__Your goal__. Reproduce the data exactly as given, except for any images.

__Information shown__.
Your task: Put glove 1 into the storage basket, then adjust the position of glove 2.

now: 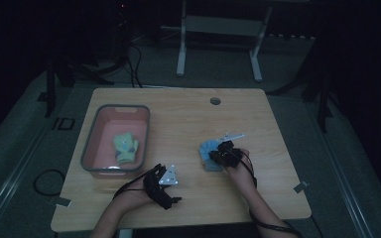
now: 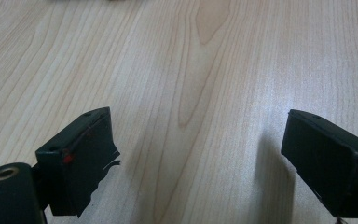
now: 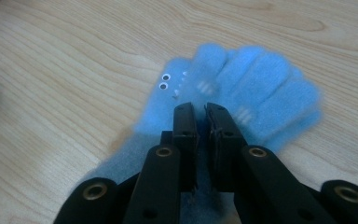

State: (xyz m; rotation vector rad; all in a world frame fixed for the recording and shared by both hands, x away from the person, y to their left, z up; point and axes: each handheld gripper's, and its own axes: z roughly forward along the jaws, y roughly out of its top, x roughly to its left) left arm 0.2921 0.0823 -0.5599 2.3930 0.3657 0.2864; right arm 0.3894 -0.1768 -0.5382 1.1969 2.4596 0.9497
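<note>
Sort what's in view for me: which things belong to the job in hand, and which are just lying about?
Part of the job:
- blue glove, on the table under the right gripper, whose jaws stand nearly together above it
- pink bin
- yellow-green glove, lying in the bin

Lying about:
- left gripper, open over bare table
- white frame on the floor beyond
- black cable on the floor

A glove (image 1: 209,154) lies on the table (image 1: 188,124) directly under the right gripper (image 1: 223,151); a bin (image 1: 92,144) holding another glove (image 1: 125,148) sits beyond the left gripper (image 1: 171,196).
</note>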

__Solution to this exercise__.
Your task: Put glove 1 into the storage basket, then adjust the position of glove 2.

now: 
now: 
now: 

State: (xyz m; rotation vector rad; all in a world frame fixed for the recording and shared by both hands, x away from the person, y to their left, z up; point and axes: each handheld gripper's, and its own axes: z roughly forward along the jaws, y roughly out of its top, x roughly to its left) left arm 0.2921 0.0823 -0.5599 2.3930 0.3657 0.2864; right arm 0.3894 -0.1768 -0.5382 1.1969 2.4596 0.9497
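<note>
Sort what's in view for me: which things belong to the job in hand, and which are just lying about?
Part of the job:
- blue glove, on the table under the right gripper, whose jaws stand nearly together above it
- pink bin
- yellow-green glove, lying in the bin

Lying about:
- left gripper, open over bare table
- white frame on the floor beyond
- black cable on the floor

A glove (image 1: 209,154) lies on the table (image 1: 188,124) directly under the right gripper (image 1: 223,151); a bin (image 1: 92,144) holding another glove (image 1: 125,148) sits beyond the left gripper (image 1: 171,196).
</note>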

No additional lines are needed for this answer.